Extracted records
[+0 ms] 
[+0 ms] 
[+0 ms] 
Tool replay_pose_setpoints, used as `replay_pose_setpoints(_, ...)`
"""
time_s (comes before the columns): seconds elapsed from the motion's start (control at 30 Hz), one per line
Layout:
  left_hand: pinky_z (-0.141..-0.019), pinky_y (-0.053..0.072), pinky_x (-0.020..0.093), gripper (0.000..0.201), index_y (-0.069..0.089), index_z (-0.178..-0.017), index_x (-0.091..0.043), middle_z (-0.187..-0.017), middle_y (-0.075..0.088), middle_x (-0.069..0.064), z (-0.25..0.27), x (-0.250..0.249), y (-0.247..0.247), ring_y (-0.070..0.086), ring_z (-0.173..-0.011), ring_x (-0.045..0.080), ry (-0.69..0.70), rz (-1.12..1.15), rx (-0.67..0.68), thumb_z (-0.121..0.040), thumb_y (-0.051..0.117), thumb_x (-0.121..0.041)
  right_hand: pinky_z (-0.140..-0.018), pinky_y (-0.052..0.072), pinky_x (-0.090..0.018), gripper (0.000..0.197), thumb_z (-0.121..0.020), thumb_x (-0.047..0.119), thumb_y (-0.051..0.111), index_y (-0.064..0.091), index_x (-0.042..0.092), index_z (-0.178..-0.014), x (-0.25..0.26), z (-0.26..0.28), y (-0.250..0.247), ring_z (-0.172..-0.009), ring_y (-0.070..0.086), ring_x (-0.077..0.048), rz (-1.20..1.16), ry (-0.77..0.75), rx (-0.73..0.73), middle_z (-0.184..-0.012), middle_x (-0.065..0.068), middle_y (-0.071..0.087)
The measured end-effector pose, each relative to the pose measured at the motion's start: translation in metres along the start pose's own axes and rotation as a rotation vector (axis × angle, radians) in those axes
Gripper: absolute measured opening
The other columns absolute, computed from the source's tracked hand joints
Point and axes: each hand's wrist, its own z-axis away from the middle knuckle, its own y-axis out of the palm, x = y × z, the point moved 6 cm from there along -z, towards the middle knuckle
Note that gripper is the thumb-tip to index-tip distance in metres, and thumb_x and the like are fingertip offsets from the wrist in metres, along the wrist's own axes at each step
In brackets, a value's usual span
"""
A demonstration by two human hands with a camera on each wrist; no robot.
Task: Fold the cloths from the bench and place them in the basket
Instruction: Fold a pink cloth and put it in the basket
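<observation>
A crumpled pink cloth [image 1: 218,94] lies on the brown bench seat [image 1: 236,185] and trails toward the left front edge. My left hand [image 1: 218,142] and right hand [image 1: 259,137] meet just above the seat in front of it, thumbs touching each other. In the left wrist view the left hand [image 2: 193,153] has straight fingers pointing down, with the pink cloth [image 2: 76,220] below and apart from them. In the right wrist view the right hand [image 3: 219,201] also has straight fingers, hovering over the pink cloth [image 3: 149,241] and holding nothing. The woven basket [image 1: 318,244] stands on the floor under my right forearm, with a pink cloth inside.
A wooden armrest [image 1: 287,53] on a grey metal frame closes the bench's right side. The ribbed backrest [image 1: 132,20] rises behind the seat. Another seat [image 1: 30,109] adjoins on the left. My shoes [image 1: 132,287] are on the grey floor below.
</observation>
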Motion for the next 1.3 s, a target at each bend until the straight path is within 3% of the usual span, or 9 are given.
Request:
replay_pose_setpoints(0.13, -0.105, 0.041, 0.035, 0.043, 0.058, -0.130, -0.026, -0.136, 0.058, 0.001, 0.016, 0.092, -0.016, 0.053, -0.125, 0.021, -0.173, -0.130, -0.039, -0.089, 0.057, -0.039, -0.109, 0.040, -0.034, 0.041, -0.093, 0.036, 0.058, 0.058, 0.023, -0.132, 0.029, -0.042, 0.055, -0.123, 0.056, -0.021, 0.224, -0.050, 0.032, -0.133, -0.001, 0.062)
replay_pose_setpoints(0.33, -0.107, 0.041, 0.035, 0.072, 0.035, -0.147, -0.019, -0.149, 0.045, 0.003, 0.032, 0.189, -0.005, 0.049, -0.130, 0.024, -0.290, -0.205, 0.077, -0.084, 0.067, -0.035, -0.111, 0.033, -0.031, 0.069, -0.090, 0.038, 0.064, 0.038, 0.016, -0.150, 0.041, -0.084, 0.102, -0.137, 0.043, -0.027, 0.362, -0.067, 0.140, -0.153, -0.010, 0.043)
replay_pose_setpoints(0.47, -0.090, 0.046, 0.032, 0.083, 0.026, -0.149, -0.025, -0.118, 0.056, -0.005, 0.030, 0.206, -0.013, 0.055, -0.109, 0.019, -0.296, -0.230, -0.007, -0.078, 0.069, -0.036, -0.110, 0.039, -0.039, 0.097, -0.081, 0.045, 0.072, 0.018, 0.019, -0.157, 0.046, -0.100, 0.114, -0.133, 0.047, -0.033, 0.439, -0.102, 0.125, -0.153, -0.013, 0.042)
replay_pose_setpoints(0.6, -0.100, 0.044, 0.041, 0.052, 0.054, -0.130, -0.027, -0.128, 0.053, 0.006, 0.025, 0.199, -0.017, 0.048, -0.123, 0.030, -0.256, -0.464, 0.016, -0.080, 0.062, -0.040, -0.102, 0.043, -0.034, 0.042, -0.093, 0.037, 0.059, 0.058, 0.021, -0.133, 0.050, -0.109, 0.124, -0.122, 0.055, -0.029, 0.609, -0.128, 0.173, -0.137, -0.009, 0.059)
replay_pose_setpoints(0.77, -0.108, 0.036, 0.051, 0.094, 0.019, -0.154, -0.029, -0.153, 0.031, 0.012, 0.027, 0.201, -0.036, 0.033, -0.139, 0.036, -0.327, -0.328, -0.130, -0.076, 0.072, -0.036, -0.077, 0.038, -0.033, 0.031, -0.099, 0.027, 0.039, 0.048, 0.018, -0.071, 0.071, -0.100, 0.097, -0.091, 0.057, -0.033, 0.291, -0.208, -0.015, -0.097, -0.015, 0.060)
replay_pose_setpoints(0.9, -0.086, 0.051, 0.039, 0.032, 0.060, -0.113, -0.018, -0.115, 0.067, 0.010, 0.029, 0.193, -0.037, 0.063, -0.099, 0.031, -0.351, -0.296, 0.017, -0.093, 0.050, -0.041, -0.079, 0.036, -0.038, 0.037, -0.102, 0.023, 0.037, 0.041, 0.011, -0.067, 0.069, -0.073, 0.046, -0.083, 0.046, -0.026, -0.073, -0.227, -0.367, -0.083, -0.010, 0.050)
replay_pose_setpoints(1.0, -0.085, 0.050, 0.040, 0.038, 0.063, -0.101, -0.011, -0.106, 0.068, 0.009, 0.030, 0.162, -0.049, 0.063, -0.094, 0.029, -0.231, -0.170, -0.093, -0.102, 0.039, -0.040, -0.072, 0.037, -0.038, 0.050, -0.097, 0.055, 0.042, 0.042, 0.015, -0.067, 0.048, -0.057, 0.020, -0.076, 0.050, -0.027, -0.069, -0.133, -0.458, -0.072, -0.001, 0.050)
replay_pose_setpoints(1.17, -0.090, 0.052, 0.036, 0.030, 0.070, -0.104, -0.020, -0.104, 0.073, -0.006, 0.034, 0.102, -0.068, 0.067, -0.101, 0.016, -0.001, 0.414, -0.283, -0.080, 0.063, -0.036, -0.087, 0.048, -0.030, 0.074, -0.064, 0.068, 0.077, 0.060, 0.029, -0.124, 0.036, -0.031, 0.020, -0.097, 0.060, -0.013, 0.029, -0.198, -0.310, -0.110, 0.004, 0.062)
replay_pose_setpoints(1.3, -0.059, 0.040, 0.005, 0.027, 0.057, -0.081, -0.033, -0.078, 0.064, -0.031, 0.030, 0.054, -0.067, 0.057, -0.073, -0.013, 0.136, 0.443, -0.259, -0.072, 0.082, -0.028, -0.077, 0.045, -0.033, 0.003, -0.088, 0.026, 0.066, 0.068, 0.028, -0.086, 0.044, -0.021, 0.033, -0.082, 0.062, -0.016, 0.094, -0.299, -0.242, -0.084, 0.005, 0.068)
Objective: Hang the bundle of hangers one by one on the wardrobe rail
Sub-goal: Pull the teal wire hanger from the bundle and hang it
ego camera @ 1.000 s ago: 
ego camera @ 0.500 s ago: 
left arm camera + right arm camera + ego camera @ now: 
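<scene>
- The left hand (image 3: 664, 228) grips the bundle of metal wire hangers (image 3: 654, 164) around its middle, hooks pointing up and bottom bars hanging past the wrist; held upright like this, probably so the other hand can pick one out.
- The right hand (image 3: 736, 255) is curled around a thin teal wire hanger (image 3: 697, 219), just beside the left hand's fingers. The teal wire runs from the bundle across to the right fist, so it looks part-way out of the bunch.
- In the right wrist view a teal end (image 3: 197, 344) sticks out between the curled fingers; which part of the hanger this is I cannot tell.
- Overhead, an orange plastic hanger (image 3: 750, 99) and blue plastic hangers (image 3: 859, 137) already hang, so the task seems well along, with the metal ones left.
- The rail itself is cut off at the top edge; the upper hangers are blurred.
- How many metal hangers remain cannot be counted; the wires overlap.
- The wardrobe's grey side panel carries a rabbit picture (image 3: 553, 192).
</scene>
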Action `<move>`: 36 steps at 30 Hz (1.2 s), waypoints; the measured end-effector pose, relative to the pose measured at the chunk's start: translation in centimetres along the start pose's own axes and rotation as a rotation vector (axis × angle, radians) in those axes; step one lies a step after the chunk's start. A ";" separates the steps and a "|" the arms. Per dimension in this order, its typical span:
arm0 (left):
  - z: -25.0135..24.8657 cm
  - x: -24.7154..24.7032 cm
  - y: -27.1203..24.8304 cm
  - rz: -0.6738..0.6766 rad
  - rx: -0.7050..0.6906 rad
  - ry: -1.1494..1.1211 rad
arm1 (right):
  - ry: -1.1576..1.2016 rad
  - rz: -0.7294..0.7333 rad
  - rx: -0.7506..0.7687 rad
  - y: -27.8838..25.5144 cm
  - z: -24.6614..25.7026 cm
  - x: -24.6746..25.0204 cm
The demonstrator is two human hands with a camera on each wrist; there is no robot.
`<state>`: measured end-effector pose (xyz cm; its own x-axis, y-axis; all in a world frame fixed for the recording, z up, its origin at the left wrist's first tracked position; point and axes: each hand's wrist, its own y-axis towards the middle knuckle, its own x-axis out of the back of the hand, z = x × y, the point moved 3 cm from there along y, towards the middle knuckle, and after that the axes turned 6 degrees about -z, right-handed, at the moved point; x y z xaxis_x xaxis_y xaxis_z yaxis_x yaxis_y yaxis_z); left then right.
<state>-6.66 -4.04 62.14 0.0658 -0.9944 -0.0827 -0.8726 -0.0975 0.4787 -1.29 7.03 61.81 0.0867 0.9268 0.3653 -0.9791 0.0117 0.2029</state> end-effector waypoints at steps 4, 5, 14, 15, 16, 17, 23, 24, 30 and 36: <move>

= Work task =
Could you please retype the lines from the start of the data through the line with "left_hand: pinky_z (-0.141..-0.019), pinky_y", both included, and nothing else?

= Task solution =
[+0 ms] 
[+0 ms] 
[+0 ms] 
Tool replay_pose_setpoints, used as `replay_pose_setpoints(_, ...)`
"""
time_s (comes before the columns): seconds elapsed from the motion's start (control at 30 Hz), one per line
Layout:
  left_hand: pinky_z (-0.141..-0.019), pinky_y (-0.053..0.072), pinky_x (-0.020..0.093), gripper (0.000..0.201), index_y (-0.069..0.089), index_z (-0.178..-0.017), index_x (-0.091..0.043), middle_z (-0.187..-0.017), middle_y (-0.075..0.088), middle_x (-0.069..0.064), z (-0.25..0.27), x (-0.250..0.249), y (-0.247..0.247), ring_y (-0.070..0.086), ring_z (-0.173..-0.011), ring_x (-0.045..0.080), ry (-0.69..0.70), rz (-1.12..1.15), rx (-0.67..0.68), thumb_z (-0.121..0.040), thumb_y (-0.051..0.117), thumb_x (-0.121..0.041)

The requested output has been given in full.